Figure 6. Integration of multiomics analyses shows a strong correlation between metabolomics, lipidomics, and bacterial genera.

(A) Heatmap represents the correlation structure extracted from the 4 omics datasets. The correlation of each original feature pair is determined by each of their correlations with the components from the integrative method. (B) Arrow plots depict the similarities and discrepancies between a given sample across the 4 datasets, which can be seen (refer to the legend) . Short arrows indicate strong agreement between datasets, while long arrows highlight significant disagreement. Each sample is represented by a centroid and associated with 4 data types. (C) The circos plot depicts the correlations between each feature of each dataset. The top selected features of each dataset are shown. Lines are only drawn for correlations above 0.8 (cutoff = 0.8) to reduce visual clutter. (D) The loading generated from the PLS-DA applied to the multiomics data highlights the variables that discriminate between treatment conditions. Blue indicates the SPF group, and red represents the CONV group. n = 8 for each experimental group.

Figure 7. FMT using SPF Winnie and Bl/6 donors indicates that tumor development depends on Winnie, not Bl/6, recipient genotype.

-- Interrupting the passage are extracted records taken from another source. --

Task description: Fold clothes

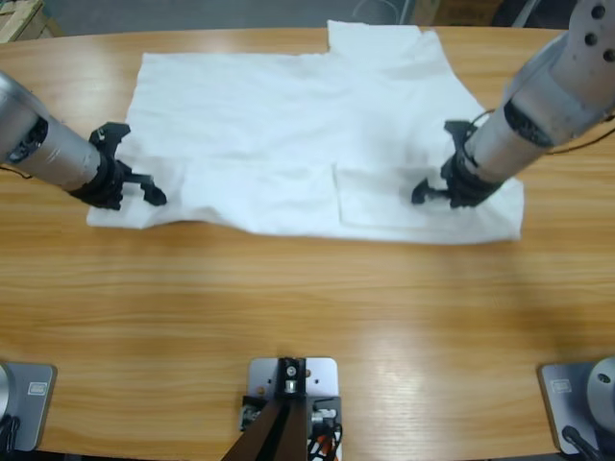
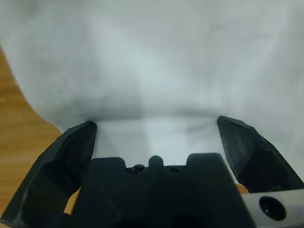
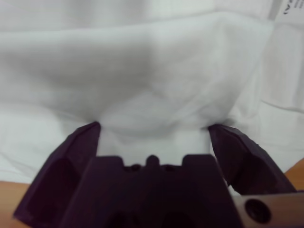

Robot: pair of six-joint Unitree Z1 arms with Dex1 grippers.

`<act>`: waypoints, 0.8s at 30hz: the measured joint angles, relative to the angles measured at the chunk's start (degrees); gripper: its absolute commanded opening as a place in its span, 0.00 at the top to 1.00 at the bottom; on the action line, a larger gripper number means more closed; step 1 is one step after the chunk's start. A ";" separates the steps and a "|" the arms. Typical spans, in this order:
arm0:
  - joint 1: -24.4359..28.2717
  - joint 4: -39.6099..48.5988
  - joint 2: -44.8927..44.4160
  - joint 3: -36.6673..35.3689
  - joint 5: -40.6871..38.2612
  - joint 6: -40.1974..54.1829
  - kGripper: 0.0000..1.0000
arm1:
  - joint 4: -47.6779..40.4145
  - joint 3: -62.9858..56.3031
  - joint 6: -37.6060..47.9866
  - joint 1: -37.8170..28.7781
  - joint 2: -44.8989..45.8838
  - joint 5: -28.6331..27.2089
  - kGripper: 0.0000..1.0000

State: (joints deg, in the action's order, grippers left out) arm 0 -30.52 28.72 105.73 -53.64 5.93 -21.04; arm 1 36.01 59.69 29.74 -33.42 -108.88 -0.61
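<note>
Two grippers sat at the shirt's (image 1: 288,144) near edge: left gripper (image 1: 128,165) at one end, right gripper (image 1: 444,168) at the other. Both had jaws spread wide, cloth lying between them, nothing pinched yet. Shirt lay spread across the far half of the table (image 1: 307,307), mostly flat, a sleeve sticking out at the far side. One near-edge flap seemed already turned over. Most of the folding looked undone.

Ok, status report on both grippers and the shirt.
Left gripper open at T-shirt edge. Right gripper open, on its near hem. Shirt spread flat on table. Nothing obstructing.
</note>
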 measured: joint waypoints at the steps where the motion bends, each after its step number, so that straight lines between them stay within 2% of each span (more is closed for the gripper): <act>1: -0.65 0.52 -0.44 0.58 0.00 -0.66 0.00 | 0.02 -0.69 0.86 -0.94 0.38 0.19 0.09; 10: -4.09 5.00 -4.85 5.28 -0.95 -7.81 0.00 | 0.02 -7.72 7.78 -6.34 5.24 1.22 0.09; 16: -5.23 13.99 -5.60 3.92 -0.96 -10.32 0.00 | -0.30 -10.59 13.14 -8.68 7.06 3.14 0.09; 24: -8.57 19.60 -6.30 2.68 -1.50 -11.96 0.00 | 0.38 -12.99 16.61 -11.87 8.90 3.49 0.09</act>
State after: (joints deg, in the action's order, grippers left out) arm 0 -39.09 48.32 99.43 -50.96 4.43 -33.00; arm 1 36.39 46.70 46.35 -45.29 -99.98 2.88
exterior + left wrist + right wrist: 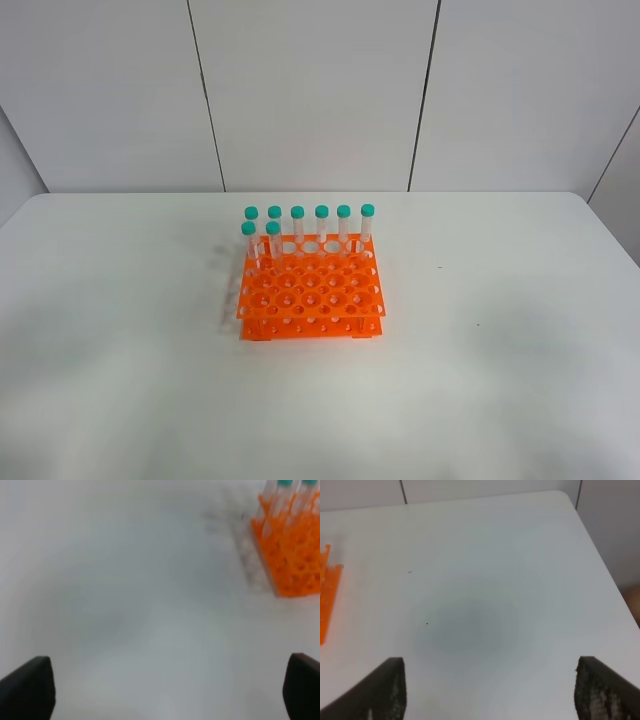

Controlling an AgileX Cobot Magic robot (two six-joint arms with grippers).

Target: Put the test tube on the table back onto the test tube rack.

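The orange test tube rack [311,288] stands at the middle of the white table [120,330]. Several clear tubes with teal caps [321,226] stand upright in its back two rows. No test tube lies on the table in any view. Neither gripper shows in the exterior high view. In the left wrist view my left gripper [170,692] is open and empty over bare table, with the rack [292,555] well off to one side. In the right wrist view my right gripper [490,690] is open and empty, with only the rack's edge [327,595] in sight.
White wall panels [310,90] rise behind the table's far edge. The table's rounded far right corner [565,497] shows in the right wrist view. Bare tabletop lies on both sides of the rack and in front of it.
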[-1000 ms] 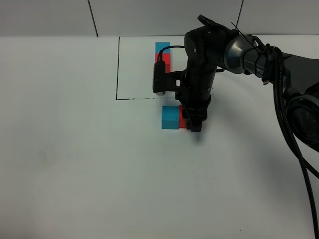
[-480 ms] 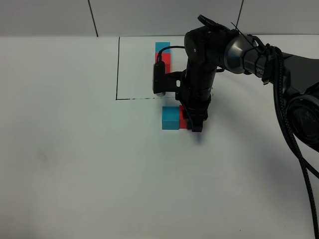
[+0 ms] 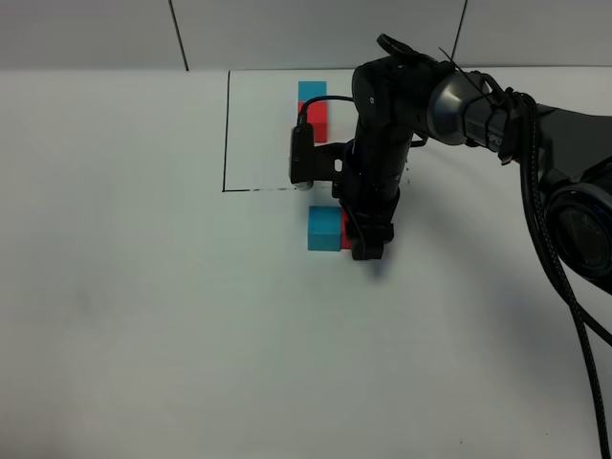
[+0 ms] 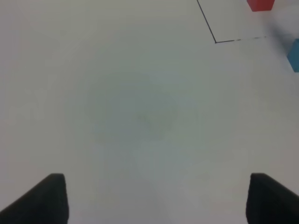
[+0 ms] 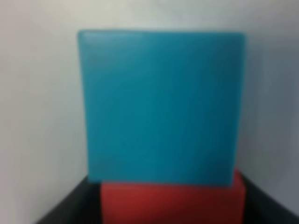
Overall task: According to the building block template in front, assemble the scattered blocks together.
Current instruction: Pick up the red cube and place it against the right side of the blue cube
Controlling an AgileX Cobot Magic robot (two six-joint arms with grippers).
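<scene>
The template is a cyan cube point(image 3: 312, 91) joined to a red cube point(image 3: 315, 120) inside a thin black drawn rectangle point(image 3: 226, 134) at the far side of the table. The loose cyan cube point(image 3: 324, 229) sits just outside the rectangle's near line. The loose red cube point(image 3: 345, 232) touches its right side and is mostly hidden by my right gripper point(image 3: 361, 244), which points down and is shut on it. In the right wrist view the cyan cube point(image 5: 161, 107) fills the frame, with the red cube point(image 5: 173, 203) between the dark fingers point(image 5: 70, 212). My left gripper point(image 4: 159, 200) is open and empty over bare table.
The table is white and matte. In the left wrist view the rectangle's corner point(image 4: 216, 42), a red cube point(image 4: 259, 4) and the edge of a cyan cube point(image 4: 294, 55) show far from the left fingers. The right arm's cables point(image 3: 564, 287) hang at the right.
My right gripper has shifted slightly left with the red cube in it. The cyan cube has slid a little left with it. The template has not moved.
</scene>
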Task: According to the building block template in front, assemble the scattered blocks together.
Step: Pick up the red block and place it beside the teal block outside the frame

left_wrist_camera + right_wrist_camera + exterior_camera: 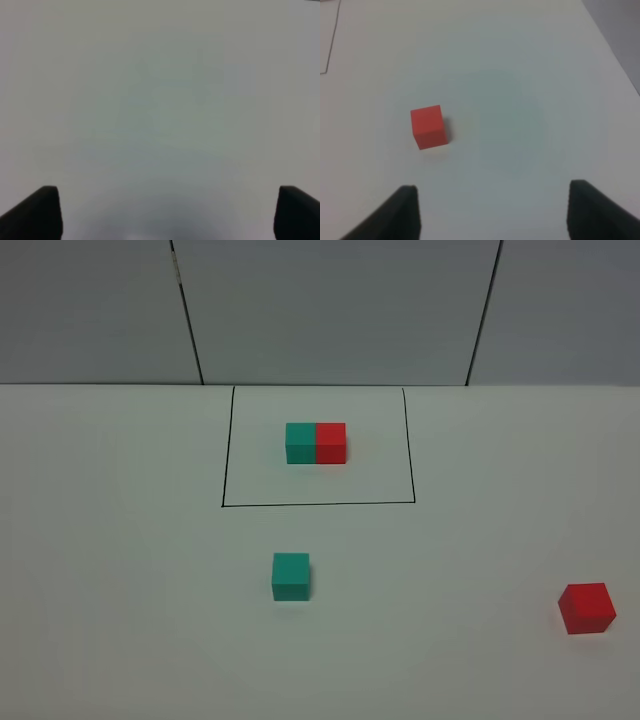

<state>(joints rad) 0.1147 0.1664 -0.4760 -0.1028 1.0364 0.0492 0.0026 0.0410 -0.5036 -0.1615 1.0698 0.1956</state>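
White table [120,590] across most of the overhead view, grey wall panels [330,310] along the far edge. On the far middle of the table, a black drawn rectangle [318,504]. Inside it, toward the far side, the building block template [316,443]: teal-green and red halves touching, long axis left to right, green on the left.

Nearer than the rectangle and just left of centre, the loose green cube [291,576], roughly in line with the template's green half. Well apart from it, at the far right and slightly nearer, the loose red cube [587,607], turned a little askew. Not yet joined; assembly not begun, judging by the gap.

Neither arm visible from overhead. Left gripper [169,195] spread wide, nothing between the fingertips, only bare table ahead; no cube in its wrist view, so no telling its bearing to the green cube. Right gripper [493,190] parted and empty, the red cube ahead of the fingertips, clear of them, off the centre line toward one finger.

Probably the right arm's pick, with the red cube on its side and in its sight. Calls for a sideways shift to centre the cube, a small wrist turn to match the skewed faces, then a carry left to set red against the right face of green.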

(A and B) FMT experimental design (A) and timeline (B) involving FMT from SPF Winnie and Bl/6 donor mice into GF Winnie and Bl/6 recipient mice. (C) Changes in weight of experimental mice over time and (D) colon weight/BW ratio (expressed as a percentage) measured at sacrifice. (E) Representative white light endoscopic images (left panels) of GF Winnie recipient mice receiving donor fecal microbiota from SPF Winnie (lower left panel) or SPF Bl/6 mice (upper left panel), with associated endoscopic scores (right panel). (F) Representative H&E-stained images of experimental groups (original magnification, ×10; scale bars: 100 μm and 200 μm), with associated histological assessment of (G) inflammation and (H) dysplasia, as evaluated by a GI pathologist blinded to the H&E-stained slides of colon samples, using an established scoring system. Data presented in the histograms are expressed as the mean ± SEM. *P < 0.05 and **P < 0.005, by ordinary 1-way ANOVA with Tukey’s multiple-comparison or Kruskal-Wallis test followed by Dunn’s test. Stool homogenates were pooled from n = 4 donor mice, with n = 3–8 recipient mice for each experimental group.